Pour les émetteurs de stablecoins : la concurrence se déplace de « l’émission » vers les « cas d’usage »
La croissance rapide des stablecoins secondaires révèle une tendance : les nouveaux émetteurs ne cherchent plus à concurrencer directement l’USDT/USDC en tant que « stablecoins généralistes », mais ciblent des usages spécifiques. PYUSD s’appuie sur le réseau de commerçants de PayPal, RLUSD vise le canal de règlement transfrontalier de XRP, et USD1 est lié à des écosystèmes particuliers. La logique évolue vers le « stablecoin as a service » plutôt que le « stablecoin as an asset ».
Perspectives : quatre scénarios pour l’adoption des stablecoins
Scénario 1 : maturation de l’infrastructure de paiement
Si les cadres réglementaires se clarifient (élargissement du bac à sable de la FCA au Royaume-Uni, mise en œuvre de MiCA dans l’UE), banques et géants du paiement utiliseront de plus en plus les stablecoins pour le règlement en back-office. L’adoption deviendra « invisible » : les utilisateurs ne verront pas les stablecoins, mais bénéficieront de frais réduits et de transferts accélérés.

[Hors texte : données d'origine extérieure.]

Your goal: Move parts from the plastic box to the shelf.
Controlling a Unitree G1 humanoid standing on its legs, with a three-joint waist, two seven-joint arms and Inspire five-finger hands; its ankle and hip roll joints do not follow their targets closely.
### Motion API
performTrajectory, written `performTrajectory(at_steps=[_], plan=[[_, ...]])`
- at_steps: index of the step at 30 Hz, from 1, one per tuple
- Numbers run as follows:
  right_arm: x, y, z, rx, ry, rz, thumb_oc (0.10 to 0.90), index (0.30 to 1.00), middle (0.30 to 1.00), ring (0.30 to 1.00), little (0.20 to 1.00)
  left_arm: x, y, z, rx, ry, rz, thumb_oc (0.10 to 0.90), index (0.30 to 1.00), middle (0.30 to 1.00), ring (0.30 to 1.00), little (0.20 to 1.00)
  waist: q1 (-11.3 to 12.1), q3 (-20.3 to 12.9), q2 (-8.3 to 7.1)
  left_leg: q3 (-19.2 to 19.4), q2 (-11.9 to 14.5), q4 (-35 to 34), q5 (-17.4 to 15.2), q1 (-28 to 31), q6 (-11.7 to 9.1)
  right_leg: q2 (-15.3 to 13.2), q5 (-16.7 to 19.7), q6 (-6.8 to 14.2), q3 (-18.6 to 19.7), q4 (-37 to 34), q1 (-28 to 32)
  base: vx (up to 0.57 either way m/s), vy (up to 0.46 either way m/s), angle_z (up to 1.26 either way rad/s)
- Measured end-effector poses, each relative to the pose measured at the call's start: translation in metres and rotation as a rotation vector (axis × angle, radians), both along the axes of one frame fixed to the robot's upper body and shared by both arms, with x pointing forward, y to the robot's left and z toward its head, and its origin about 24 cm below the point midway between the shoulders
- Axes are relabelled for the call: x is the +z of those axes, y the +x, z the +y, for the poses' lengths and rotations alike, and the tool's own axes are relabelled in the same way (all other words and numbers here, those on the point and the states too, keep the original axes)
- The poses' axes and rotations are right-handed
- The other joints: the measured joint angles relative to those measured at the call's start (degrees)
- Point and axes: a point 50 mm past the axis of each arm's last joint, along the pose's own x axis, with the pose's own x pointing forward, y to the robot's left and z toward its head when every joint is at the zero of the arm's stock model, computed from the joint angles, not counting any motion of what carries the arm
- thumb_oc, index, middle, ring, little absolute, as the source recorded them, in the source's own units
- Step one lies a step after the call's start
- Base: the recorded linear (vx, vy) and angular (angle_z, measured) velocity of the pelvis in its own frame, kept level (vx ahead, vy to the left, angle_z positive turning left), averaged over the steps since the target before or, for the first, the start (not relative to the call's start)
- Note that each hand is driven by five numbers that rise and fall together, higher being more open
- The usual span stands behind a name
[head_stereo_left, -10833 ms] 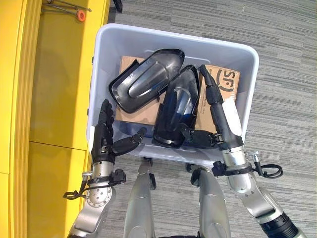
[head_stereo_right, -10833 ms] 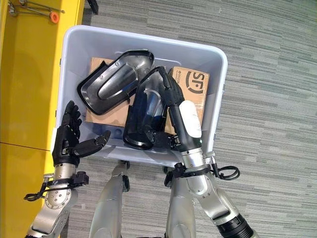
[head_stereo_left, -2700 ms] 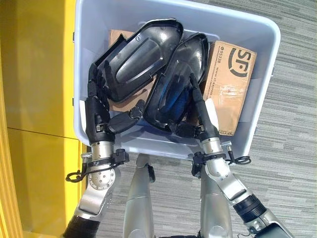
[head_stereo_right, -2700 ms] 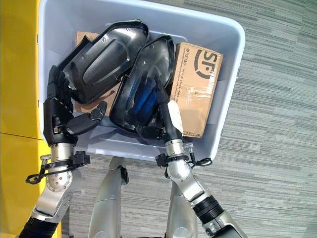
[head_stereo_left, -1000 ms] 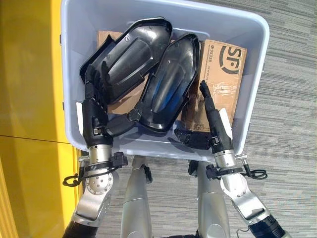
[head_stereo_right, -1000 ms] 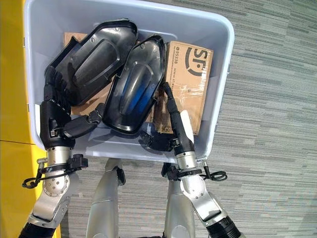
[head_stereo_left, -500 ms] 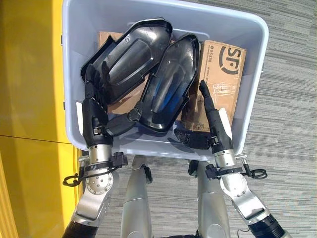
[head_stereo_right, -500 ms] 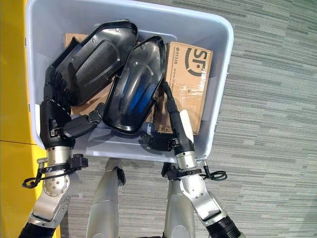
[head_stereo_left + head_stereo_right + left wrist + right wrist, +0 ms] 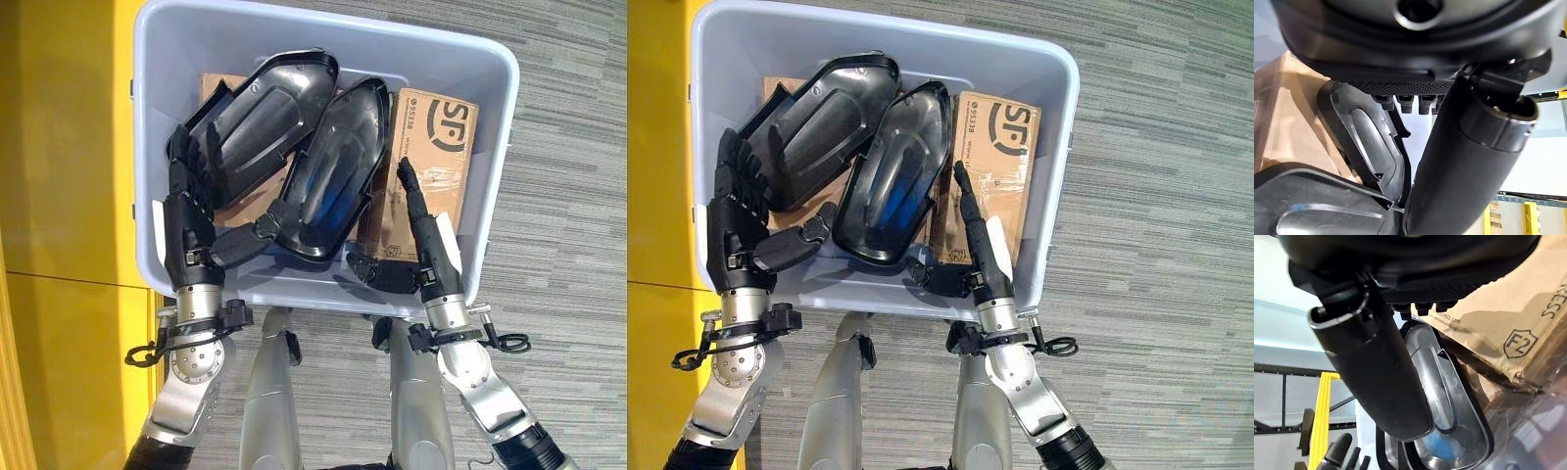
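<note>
Left eye view is showing two glossy black molded shells lying inside the pale plastic box [image 9: 490, 147], overlapping each other on top of a cardboard carton [image 9: 436, 157]. The nearer shell [image 9: 328, 176] is sitting between the robot's two hands; the farther shell [image 9: 260, 122] is leaning toward the box's left wall. Beside the box a yellow shelf [image 9: 69, 147] is running along the robot's left.

The left hand [image 9: 186, 225] is reaching in with its fingers straight against the farther shell's edge and its thumb stretching toward the near end of the nearer shell, gripping nothing as far as I can judge. The right hand [image 9: 426, 245] is holding its fingers straight and flat along the carton, just beside the nearer shell's right edge, thumb spread low near the box wall, also holding nothing.

To my eye the robot is lining up a two-handed lift of the nearer shell. Doing it well probably means sliding both hands under opposite long edges, pressing evenly, and raising it level so it is not dragging the overlapped farther shell along.
</note>
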Motion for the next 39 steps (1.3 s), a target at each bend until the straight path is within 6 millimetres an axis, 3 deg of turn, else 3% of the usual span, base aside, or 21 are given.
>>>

Scénario 2 : « dollarisation 2.0 » dans les marchés émergents
Dans les régions marquées par l’inflation, les contrôles de capitaux ou une monnaie locale instable, les stablecoins pourraient devenir l’outil d’épargne et de paiement par défaut. Les 550 millions d’utilisateurs évoqués par le PDG de Tether ne constituent qu’un début. Ici, la concurrence se déplacera du « rendement » vers « l’accessibilité » et la « résistance à la censure ».
Scénario 3 : entrée massive des institutions
Si les États-Unis clarifient la législation sur l’émission et la gestion des réserves de stablecoins, fonds de pension, assureurs et autres grands acteurs pourraient adopter les stablecoins comme outils de gestion de trésorerie. Les prévisions du secteur estiment que l’offre de stablecoins pourrait atteindre plusieurs milliers de milliards de dollars d’ici 2030. Dans ce scénario, la conformité deviendra l’avantage concurrentiel clé.
Scénario 4 : risque de découplage révélé
Les stablecoins secondaires à forte concentration de détention pourraient subir des crises de liquidité et des pertes d’ancrage en cas de conditions extrêmes. De tels événements pourraient entraîner un durcissement réglementaire et une crise de confiance, ralentissant l’adoption.
Conclusion
Une offre de 313 milliards de dollars constitue à la fois un jalon et un tournant. Elle marque la transition des stablecoins, de « produits annexes » de la crypto, vers une classe d’actifs et une couche d’infrastructure à part entière. Mais l’offre seule ne répond pas à la question « qui les utilise » ou « à quelles fins » — les données on-chain montrent que les stablecoins sont aujourd’hui la couche de règlement interne de l’économie crypto, plus qu’un outil de paiement généralisé vers l’extérieur.
L’opportunité de « comblement de lacunes » décrite par a16z réside précisément dans ces nuances : la vélocité élevée de l’USDC sur Base reflète les besoins de liquidité de la DeFi ; le rythme stable de l’USDT sur Tron correspond aux transferts de valeur transfrontaliers dans les marchés émergents ; et la croissance à plus de 1 000 % des stablecoins secondaires traduit une demande non satisfaite dans des scénarios spécifiques.